Exercise instructions>
The expected result is every entry, retyped character for character.

___ Exercise material

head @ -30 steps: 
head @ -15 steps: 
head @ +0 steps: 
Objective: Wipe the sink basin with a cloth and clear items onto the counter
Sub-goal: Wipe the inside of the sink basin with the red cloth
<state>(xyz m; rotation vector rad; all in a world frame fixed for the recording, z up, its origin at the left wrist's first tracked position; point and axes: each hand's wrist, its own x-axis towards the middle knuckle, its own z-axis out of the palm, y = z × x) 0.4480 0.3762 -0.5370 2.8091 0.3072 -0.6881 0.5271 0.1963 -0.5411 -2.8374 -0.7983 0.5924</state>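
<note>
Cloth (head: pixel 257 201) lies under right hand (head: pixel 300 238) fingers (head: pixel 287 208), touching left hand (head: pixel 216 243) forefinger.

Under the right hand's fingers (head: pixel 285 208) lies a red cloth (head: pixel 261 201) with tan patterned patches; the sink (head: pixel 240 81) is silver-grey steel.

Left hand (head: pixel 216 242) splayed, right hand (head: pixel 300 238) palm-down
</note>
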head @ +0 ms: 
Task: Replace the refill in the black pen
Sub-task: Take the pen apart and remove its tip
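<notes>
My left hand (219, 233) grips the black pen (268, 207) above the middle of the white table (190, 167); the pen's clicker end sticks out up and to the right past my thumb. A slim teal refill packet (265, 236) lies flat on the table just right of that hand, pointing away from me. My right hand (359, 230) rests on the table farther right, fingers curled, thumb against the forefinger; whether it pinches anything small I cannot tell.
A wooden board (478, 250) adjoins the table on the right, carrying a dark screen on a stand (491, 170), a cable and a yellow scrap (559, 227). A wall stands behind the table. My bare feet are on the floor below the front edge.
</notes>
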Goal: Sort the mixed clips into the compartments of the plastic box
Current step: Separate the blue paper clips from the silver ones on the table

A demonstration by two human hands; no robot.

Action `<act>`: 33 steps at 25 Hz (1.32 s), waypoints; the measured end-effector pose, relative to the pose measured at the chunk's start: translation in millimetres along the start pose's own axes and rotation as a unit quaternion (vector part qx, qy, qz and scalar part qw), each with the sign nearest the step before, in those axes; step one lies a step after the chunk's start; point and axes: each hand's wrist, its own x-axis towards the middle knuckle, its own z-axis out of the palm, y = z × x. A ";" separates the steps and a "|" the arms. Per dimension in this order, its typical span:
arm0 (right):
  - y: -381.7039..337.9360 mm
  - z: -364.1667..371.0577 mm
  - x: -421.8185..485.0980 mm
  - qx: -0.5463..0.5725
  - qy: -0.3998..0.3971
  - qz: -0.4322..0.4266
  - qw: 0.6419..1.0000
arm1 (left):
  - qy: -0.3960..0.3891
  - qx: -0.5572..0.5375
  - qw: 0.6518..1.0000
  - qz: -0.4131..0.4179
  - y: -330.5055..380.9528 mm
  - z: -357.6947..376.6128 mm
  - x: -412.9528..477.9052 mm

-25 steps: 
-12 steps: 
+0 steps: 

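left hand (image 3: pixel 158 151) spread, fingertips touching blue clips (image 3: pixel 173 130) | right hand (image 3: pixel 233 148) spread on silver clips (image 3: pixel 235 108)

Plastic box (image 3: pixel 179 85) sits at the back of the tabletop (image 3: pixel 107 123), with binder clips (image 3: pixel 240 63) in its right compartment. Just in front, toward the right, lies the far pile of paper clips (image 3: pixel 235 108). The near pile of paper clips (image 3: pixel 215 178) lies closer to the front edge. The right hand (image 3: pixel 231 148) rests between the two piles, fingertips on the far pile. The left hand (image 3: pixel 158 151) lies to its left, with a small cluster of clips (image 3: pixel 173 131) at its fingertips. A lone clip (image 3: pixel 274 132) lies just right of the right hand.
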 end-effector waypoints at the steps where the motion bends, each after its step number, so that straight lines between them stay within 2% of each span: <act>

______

Reply>
head @ -30 steps: 
head @ -15 steps: 
head @ +0 steps: 
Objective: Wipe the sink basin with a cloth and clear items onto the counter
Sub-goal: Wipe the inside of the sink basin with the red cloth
<state>(xyz m; rotation vector rad; all in a world frame fixed for the recording, z up, its origin at the left wrist's first tracked position; point and axes: each hand's wrist, its own x-axis towards the middle knuckle, its own z-axis out of the palm, y = z × x) 0.4480 0.3762 -0.5370 2.8091 0.3072 -0.6881 0.5271 0.1963 -0.5411 -2.8374 -0.7983 0.5924</state>
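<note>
Cloth (head: pixel 257 201) lies under right hand (head: pixel 300 238) fingers (head: pixel 287 208), touching left hand (head: pixel 216 243) forefinger.

Under the right hand's fingers (head: pixel 285 208) lies a red cloth (head: pixel 261 201) with tan patterned patches; the sink (head: pixel 240 81) is silver-grey steel.

Left hand (head: pixel 216 242) splayed, right hand (head: pixel 300 238) palm-down
</note>
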head @ +0 ms: 
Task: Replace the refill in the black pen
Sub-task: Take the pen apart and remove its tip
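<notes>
My left hand (219, 233) grips the black pen (268, 207) above the middle of the white table (190, 167); the pen's clicker end sticks out up and to the right past my thumb. A slim teal refill packet (265, 236) lies flat on the table just right of that hand, pointing away from me. My right hand (359, 230) rests on the table farther right, fingers curled, thumb against the forefinger; whether it pinches anything small I cannot tell.
A wooden board (478, 250) adjoins the table on the right, carrying a dark screen on a stand (491, 170), a cable and a yellow scrap (559, 227). A wall stands behind the table. My bare feet are on the floor below the front edge.
</notes>
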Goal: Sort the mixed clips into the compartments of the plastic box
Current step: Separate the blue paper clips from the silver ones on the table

A demonstration by two human hands; no robot.

Action `<act>`: 33 steps at 25 Hz (1.32 s), waypoints; the measured end-effector pose, relative to the pose measured at the chunk's start: translation in millimetres along the start pose's own axes and rotation as a unit quaternion (vector part qx, qy, qz and scalar part qw), each with the sign nearest the step before, in those axes; step one lies a step after the chunk's start; point and axes: each hand's wrist, its own x-axis towards the middle knuckle, its own z-axis out of the palm, y = z × x. A ";" separates the steps and a "|" the arms. Per dimension in this order, its typical span:
arm0 (right):
  - y: -381.7039..337.9360 mm
  - z: -364.1667..371.0577 mm
  - x: -421.8185..485.0980 mm
  - qx: -0.5463..0.5725
  - qy: -0.3998..0.3971
  - qz: -0.4322..0.4266
  - qw: 0.6419..1.0000
arm1 (left):
  - qy: -0.3960..0.3891
  - qx: -0.5572..0.5375
  - qw: 0.6518..1.0000
  - qz: -0.4131..0.4179
  - y: -330.5055..380.9528 mm
  - z: -357.6947..376.6128 mm
  - x: -412.9528..477.9052 mm

-25 steps: 
-12 steps: 
+0 steps: 

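left hand (image 3: pixel 158 151) spread, fingertips touching blue clips (image 3: pixel 173 130) | right hand (image 3: pixel 233 148) spread on silver clips (image 3: pixel 235 108)

Plastic box (image 3: pixel 179 85) sits at the back of the tabletop (image 3: pixel 107 123), with binder clips (image 3: pixel 240 63) in its right compartment. Just in front, toward the right, lies the far pile of paper clips (image 3: pixel 235 108). The near pile of paper clips (image 3: pixel 215 178) lies closer to the front edge. The right hand (image 3: pixel 231 148) rests between the two piles, fingertips on the far pile. The left hand (image 3: pixel 158 151) lies to its left, with a small cluster of clips (image 3: pixel 173 131) at its fingertips. A lone clip (image 3: pixel 274 132) lies just right of the right hand.
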 end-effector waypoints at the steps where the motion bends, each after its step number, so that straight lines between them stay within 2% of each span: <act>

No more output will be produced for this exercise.